I believe Alice reddened under the smears of soot. “I already told you, I changed my mind about that. Anyway, Bernard took you into the barn. After a while he came out and put down the shotgun and collected the gasoline, so I went closer and took a peek inside. When I saw him pouring gas over the floor, I thought, Somebody’s got to stop this.”
She sighed and gave a weary smile. “I could use a few lessons in how to disable a man.”
I reached out my hand and clasped it over hers. “You did all right. I’d never have got out alive without you.”
At this she laughed suddenly and openly. “I figure you’d never have been in there if you hadn’t met me.”
I think it was the first time I’d seen her laugh without a trace of unease or suspicion in her features. Her glasses were twisted askew and h
er elegant nose was heavily smudged, but I warmed to her. I laughed too. Then I said impulsively, “Now that we’ve straightened out a few things, let’s meet again.”
Digby felt into his pocket and said, ‘I’ll quote that, if you don’t mind.”
I said, “Shut up.”
But as you, my loyal reader, will appreciate, life isn’t what you want, it’s what you get. Alice had her return flight booked for the following day. We didn’t even manage a night out together, or a night in, because that puddinghead Voss kept me waiting for the rest of the afternoon and evening sorting out what had happened in the barn. I admitted to shooting Bernard in self-defense, which seem straightforward enough, but Voss tied himself in knots trying to decide whether it was manslaughter or justifiable homicide. As they didn’t propose to charge me, anyway, I lost all patience with them. By the time I was free to leave, Digby had long since driven Alice back to Reading.
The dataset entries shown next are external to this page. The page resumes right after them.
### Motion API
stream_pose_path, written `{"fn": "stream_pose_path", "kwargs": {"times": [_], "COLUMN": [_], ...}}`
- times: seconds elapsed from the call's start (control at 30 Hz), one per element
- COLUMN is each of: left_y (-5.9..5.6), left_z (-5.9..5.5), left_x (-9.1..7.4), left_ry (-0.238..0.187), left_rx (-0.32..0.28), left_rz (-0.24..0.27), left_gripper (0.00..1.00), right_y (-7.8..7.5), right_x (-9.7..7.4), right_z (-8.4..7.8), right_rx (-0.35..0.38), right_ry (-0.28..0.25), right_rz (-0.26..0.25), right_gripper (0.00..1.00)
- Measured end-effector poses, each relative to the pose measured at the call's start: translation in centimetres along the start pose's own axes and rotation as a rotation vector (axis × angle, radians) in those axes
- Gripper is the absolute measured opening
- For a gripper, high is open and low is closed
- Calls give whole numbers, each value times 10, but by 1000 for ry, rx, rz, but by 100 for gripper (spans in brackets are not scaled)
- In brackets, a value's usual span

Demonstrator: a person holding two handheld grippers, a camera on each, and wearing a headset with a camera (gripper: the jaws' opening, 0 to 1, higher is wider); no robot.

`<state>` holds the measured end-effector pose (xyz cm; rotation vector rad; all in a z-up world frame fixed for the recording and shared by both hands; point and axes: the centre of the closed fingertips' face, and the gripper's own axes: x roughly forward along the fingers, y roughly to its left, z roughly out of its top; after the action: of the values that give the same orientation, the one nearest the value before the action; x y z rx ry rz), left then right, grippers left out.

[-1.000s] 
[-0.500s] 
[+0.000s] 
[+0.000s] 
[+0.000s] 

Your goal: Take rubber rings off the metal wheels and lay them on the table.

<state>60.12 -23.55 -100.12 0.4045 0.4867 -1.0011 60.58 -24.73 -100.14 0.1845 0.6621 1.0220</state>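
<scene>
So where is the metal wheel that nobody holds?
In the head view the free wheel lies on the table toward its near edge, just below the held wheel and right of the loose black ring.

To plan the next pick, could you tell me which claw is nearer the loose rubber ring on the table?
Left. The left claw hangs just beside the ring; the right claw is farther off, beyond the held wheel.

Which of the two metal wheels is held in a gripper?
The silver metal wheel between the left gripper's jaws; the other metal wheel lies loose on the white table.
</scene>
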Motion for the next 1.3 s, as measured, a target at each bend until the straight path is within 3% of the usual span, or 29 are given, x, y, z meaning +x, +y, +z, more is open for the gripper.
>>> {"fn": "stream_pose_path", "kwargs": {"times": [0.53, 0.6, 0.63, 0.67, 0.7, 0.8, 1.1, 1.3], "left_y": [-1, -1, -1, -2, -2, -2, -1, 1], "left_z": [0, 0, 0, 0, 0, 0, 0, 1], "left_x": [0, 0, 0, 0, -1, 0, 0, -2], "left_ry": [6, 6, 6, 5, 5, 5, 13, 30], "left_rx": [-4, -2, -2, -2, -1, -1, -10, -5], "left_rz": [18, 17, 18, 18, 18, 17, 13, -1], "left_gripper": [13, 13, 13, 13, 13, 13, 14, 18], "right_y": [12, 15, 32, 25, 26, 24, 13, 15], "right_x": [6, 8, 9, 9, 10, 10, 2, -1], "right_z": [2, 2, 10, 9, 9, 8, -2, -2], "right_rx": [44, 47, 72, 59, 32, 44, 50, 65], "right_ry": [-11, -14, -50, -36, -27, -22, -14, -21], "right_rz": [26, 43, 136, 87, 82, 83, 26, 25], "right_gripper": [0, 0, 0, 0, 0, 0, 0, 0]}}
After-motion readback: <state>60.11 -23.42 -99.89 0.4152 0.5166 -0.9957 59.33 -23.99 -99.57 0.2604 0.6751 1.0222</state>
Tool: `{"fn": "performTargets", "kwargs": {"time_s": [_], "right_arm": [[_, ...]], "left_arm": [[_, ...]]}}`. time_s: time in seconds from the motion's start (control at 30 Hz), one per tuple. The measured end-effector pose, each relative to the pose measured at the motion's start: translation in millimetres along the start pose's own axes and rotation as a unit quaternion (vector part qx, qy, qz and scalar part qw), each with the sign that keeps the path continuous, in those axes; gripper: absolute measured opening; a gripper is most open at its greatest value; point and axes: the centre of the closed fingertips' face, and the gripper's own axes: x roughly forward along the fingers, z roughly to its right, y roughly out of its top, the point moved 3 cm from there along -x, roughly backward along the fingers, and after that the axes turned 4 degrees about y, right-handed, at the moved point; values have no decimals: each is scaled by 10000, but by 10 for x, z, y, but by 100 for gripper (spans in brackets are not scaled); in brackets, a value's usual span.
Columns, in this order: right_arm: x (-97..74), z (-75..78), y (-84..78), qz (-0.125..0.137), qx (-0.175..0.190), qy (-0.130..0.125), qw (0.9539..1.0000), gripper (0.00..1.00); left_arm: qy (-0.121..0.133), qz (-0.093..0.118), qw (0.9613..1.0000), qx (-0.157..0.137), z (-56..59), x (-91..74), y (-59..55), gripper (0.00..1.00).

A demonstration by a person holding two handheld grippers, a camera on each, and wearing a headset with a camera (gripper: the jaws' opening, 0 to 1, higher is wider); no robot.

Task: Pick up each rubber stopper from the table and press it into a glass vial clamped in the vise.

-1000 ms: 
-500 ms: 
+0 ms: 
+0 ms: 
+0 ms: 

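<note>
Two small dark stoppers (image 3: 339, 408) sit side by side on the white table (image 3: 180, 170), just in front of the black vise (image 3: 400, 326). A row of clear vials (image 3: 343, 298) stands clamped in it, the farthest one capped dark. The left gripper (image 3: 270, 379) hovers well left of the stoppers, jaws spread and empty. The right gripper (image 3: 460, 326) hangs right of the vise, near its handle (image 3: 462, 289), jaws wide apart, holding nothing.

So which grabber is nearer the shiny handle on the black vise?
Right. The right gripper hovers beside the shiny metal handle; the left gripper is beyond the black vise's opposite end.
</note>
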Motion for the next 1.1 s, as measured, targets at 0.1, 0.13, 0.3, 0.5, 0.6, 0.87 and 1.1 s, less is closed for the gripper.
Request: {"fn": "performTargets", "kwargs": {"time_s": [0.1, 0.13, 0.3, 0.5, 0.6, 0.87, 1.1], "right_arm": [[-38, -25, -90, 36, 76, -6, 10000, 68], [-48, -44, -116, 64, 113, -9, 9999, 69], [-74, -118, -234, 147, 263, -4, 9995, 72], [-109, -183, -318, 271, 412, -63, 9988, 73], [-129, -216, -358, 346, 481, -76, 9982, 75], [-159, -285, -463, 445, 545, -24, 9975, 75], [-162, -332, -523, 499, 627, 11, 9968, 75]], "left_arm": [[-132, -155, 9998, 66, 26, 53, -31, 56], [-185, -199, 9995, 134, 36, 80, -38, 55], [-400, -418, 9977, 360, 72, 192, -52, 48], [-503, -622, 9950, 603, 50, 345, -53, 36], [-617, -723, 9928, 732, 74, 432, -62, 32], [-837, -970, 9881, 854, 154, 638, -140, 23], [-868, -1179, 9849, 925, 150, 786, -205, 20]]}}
Digby’s photograph didn’t turn out, by the way, but he still had his exclusive story, and I’m sure he was well paid for it.
If you’re looking for an upbeat ending, there’s not much I can offer. George Lockwood admitted to his part in disposing of Morton’s body in 1943. He took the police to a lake near Frome where he’d weighted and sunk the headless corpse. They sent some frogmen down, but after so long, it wasn’t surprising that nothing was found.
Mrs. Molly Lockwood was convicted of the murder of Sally Ashenfelter and was given a life sentence. She also confessed to shooting Clifford Morton in 1943 and to perjury at the trial of Duke Donovan. In view of her advanced age, the Director of Public Prosecutions deferred bringing her to court on these charges.
The Home Secretary recommended a posthumous Royal Pardon for Duke, which I know pleased Alice. It pleased me.